1961’s My Kind Of Blues released the valve as Cooke tackled Duke Ellington and Jimmy Cox while still keeping a weather eye out for the smooth croon events and jazzy pieces that kept him busy on the live circuit. However, by 1962, the pop world was shifting on its axis and Twistin’ The Night Away both reflected the new dance craze and inspired Sam to return to songwriting. He also took pleasure in working with a different breed of musician, folks like Earl Palmer, Tommy Tedesco and the great René Hall, whose arrangements and conducting skills reinforced Sam’s best album in that period. The soul genie was out of the bag.

The Best Of Sam Cooke covered obvious ground, and then it was back to relaxed moods on 1963’s Mr Soul. That same year, Cooke released the magnificent Night Beat. Finally, he threw off a lot of the New York and Los Angeles shackles and made a stylistic return to his southern roots with sterling versions of ‘Nobody Knows The Troubles I’ve Seen’, Willie Dixon’s ‘Little Red Rooster’ and Mississippi Fred McDowell’s ‘You Gotta Move’ (later memorably covered by The Rolling Stones on Sticky Fingers). Perhaps the highlight is a take on T-Bone Walker’s ‘Mean Old World’. The ensemble is crisp and airtight behind Cooke, and the arrangements are box fresh. It’s a great album.

The final LP to be released in his own lifetime was Ain’t That Good News, two suites of mellow and tougher soul that include ‘A Change Is Gonna Come’, ‘Another Saturday Night’ (written during his final UK tour), the oft-covered ‘Good Times’ and, as a bizarre finale, the English – some say Appalachian – folk air ‘The Riddle Song’.

‘A Change Is Gonna Come’ had appeared to Cooke virtually complete, as if in a dream, and he handed over the arrangement in its entirety to Hall – an unusual move since Sam was a noted perfectionist who was hands-on in the studio. Hall didn’t let him down, integrating tympani, French horn, strings and a four-guitar section. While it’s fanciful to believe that Cooke had intimations of his impending mortality, the autobiographical struggle of the African-American race cut through the lyric. He could hardly have written a better epitaph.

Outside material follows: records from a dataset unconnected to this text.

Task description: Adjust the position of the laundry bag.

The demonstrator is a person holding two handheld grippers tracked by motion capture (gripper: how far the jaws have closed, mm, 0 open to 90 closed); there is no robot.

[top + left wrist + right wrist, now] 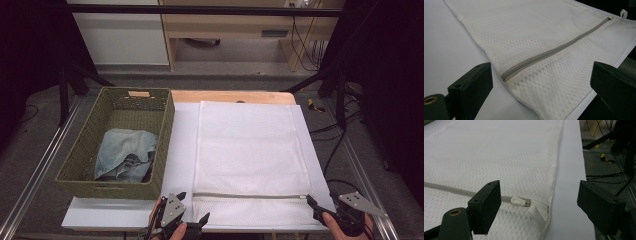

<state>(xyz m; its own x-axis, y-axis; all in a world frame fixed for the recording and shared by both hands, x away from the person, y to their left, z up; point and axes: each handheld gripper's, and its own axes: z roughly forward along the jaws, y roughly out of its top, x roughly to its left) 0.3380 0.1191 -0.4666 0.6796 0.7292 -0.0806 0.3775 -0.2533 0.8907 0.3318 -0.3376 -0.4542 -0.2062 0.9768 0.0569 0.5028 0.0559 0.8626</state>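
Mesh laundry bag [250,150] flat on surface, zipper [248,195] closed; left gripper [192,207], right gripper [320,207] jaws released, empty.

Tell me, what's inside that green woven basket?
Inside the basket lies a crumpled light-blue denim garment. Whatever sits beneath it is covered; the rest of the basket floor looks bare.

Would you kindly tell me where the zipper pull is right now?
In the right gripper view the zipper pull lies at the mesh bag's right edge, between the open right hand-held gripper's jaws.
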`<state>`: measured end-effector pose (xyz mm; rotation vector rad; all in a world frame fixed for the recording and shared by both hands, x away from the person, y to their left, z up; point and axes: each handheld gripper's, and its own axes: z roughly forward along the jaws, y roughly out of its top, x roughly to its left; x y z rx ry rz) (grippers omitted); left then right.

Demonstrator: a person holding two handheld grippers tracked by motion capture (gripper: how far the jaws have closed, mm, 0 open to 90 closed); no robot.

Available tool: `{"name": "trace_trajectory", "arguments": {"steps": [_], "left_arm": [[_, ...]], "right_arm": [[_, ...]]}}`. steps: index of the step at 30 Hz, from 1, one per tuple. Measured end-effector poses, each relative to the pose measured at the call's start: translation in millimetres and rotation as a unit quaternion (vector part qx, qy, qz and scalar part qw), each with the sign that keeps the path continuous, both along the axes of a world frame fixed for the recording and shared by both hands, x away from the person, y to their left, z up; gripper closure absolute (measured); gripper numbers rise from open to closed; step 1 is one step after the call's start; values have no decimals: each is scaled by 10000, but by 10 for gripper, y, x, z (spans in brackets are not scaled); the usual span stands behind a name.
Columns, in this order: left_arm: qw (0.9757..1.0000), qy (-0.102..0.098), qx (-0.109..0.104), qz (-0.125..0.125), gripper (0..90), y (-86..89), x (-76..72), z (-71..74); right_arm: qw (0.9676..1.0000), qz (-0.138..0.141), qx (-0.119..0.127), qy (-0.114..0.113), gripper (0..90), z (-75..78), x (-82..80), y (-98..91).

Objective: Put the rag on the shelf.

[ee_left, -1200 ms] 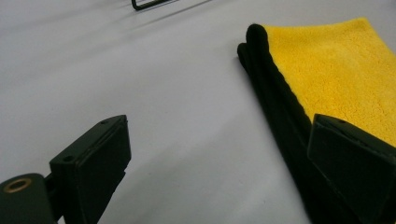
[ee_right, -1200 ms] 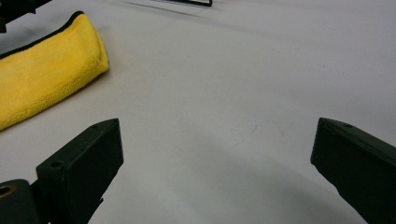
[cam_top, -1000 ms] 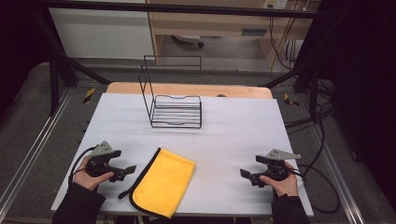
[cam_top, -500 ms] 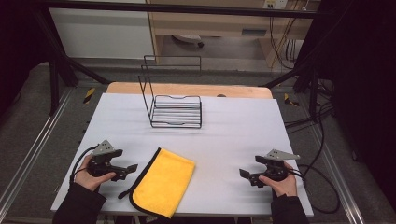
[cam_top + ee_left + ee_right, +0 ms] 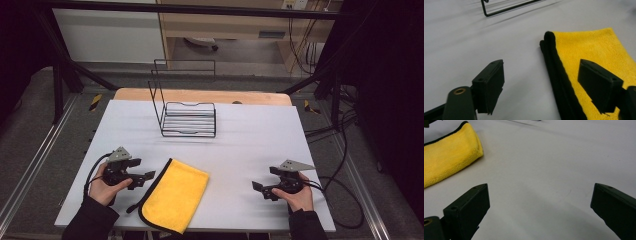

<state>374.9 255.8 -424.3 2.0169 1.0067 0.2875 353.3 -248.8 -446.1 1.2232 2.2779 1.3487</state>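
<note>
A folded yellow cloth (image 5: pixel 175 195) with a black edge lies at the table's front, left of centre. My left gripper (image 5: pixel 144 170) rests on the table just left of it, open, with the cloth's black-edged fold close to its jaws. In the left gripper view the cloth (image 5: pixel 596 52) lies ahead and behind the right-hand jaw, and the gripper (image 5: pixel 544 87) holds nothing. My right gripper (image 5: pixel 262 181) sits open near the front right, well apart from the cloth. The right gripper view has its jaws (image 5: pixel 539 202) spread wide over bare table, with the cloth (image 5: pixel 446 152) far off at the upper left.
A black wire rack (image 5: pixel 187 119) with a tall back frame stands at the middle back of the white table (image 5: pixel 250 135). A wooden strip (image 5: pixel 200 96) runs along the far edge. Cables (image 5: pixel 345 195) trail off the right side.
My left gripper has edged slightly right, toward the cloth. The right gripper and the cloth have stayed put.
</note>
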Motion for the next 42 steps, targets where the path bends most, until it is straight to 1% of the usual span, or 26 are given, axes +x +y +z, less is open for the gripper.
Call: {"name": "trace_trajectory", "arguments": {"steps": [4,7,9,10,13,14,18,20,21,23,24,26,30,32,34,36,38,39,40,42], "left_arm": [[9999,112,77,44,297,-86,9,-50],[9997,190,124,30,351,-144,3,-94],[9997,209,137,32,393,-157,1,-107],[9993,340,141,-11,418,-182,-6,-135],[9985,519,154,-56,475,-213,-23,-177],[9984,540,183,-71,494,-219,-27,-186],[9979,628,138,-122,587,-238,-43,-201],[9977,641,134,-143,630,-249,-48,-203],[9978,633,153,-136,643,-252,-50,-203],[9975,685,107,-148,660,-262,-51,-216],[9975,688,106,-145,666,-266,-53,-223],[9973,719,101,-148,671,-270,-52,-228],[9969,768,115,-145,689,-278,-53,-234],[9968,779,113,-155,696,-283,-54,-237],[9970,750,115,-161,702,-287,-58,-242],[9971,726,136,-175,708,-290,-63,-243],[9972,715,140,-188,718,-297,-67,-245],[9972,707,152,-196,722,-298,-67,-245],[9972,700,168,-203,726,-300,-67,-244],[9972,698,179,-220,736,-307,-68,-243]], "right_arm": [[10000,26,-8,83,27,-16,3,60],[9999,34,-31,103,28,-22,6,100],[9999,58,-54,102,28,-20,7,127],[9999,67,-46,111,28,-16,6,143],[9999,94,-51,115,29,-2,-1,193],[9999,109,-41,106,29,5,-6,218],[9998,182,-58,85,33,26,-21,329],[9997,212,-39,125,34,35,-29,404],[9996,241,-69,122,35,35,-29,439],[9994,306,-112,101,36,32,-29,506],[9993,330,-116,136,36,33,-32,553],[9991,385,-137,125,40,33,-30,626],[9990,414,-170,84,47,26,-17,762],[9991,392,-111,105,48,19,-8,831],[9991,402,-122,69,49,20,14,904],[9991,405,-74,53,50,30,41,989],[9990,434,-85,65,47,39,64,1079],[9989,455,-100,107,45,42,75,1122],[9988,464,-111,81,44,40,91,1165],[9987,478,-99,106,40,39,111,1250]]}}
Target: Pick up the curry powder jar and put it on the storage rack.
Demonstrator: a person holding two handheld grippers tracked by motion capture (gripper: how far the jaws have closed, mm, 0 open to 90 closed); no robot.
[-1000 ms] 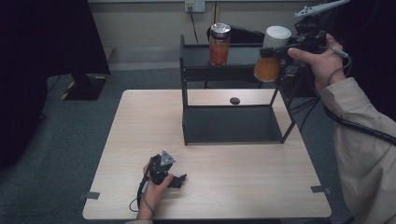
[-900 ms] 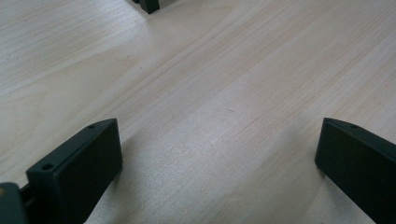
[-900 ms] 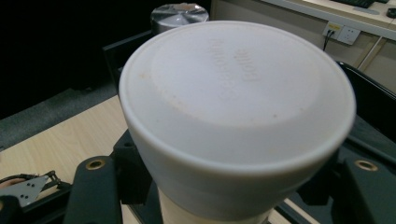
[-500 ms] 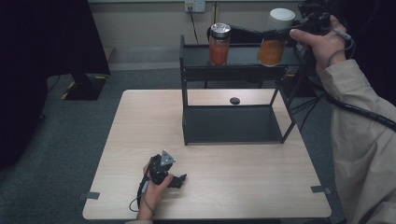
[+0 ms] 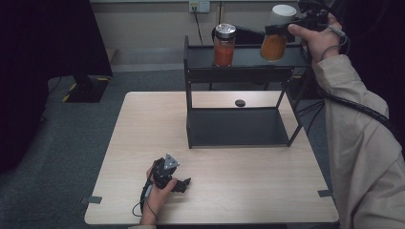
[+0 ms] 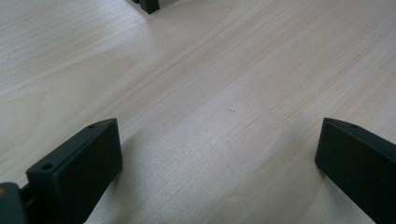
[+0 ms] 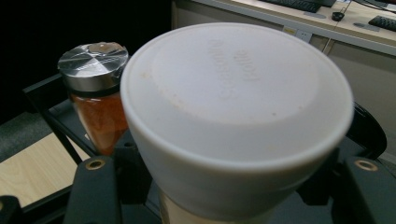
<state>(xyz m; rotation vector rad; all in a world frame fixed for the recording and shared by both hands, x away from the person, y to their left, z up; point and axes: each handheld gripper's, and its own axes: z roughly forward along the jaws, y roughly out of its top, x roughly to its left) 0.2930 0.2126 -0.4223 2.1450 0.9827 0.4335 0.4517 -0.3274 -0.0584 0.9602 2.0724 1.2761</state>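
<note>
Right tongs [image 5: 279,29] clamped on white-lidded jar [image 5: 277,33] above shelf edge [image 5: 248,67]; left tongs [image 5: 184,183] wide — bare table [image 5: 239,191].

white-capped jar [image 5: 276,37] of orange filling, tilted, held above the shelf's [image 5: 248,57] right end.

White-capped jar [image 5: 277,36] now higher above shelf [image 5: 248,59].
</note>
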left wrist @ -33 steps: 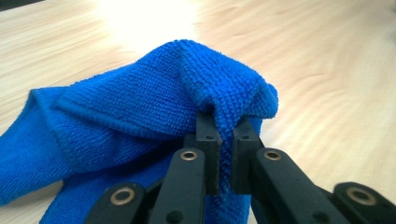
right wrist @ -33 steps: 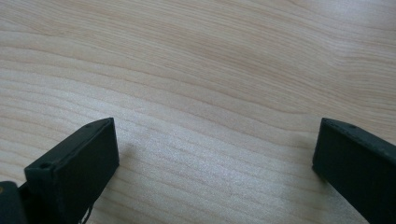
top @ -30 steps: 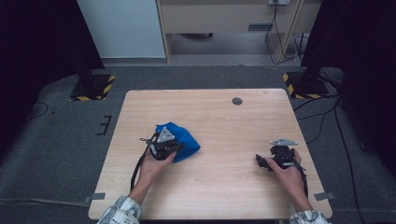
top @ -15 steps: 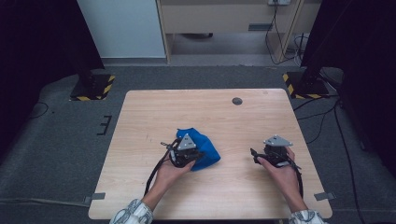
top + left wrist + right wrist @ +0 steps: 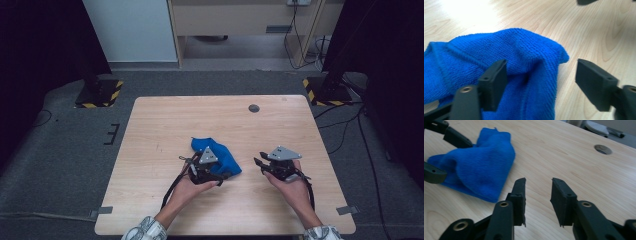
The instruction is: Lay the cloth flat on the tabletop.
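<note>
A crumpled blue cloth [image 5: 220,154] lies on the wooden table [image 5: 160,125], a little right of its middle. My left gripper [image 5: 220,172] is at the cloth's near edge. In the left gripper view its jaws have just been opening and stand wide apart [image 5: 541,70]. The cloth [image 5: 499,47] lies loose between them, under the left jaw, with no pad pressing on it. My right gripper [image 5: 261,164] hovers to the right of the cloth and points left at it. Its jaws have just been closing to a narrow gap [image 5: 537,187] with nothing in it. The cloth [image 5: 479,167] lies ahead of them.
A round cable hole [image 5: 254,108] sits in the far part of the table. Two stands with yellow-and-black bases [image 5: 97,92] [image 5: 327,90] flank the table on the floor. A cabinet [image 5: 235,20] stands beyond.
The left hand slid right across the table, taking the cloth along, then opened its jaws. The right gripper moved left toward the cloth and its jaws narrowed.
</note>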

Other albums of considerable interest are Live At The Harlem Square Club 1963, on which he really let’s rip in front of an ecstatic Miami crowd. Anyone who assumed that Sam only did supper club and polite R&B was in for a shock when this performance was finally released in 1985, and it is now considered to be one of the finest live soul albums ever made.

If you happen to be lucky enough to wander past a jukebox, hope and pray you find something by Sam. A little ‘Wonderful World’ is bound to lift the spirits.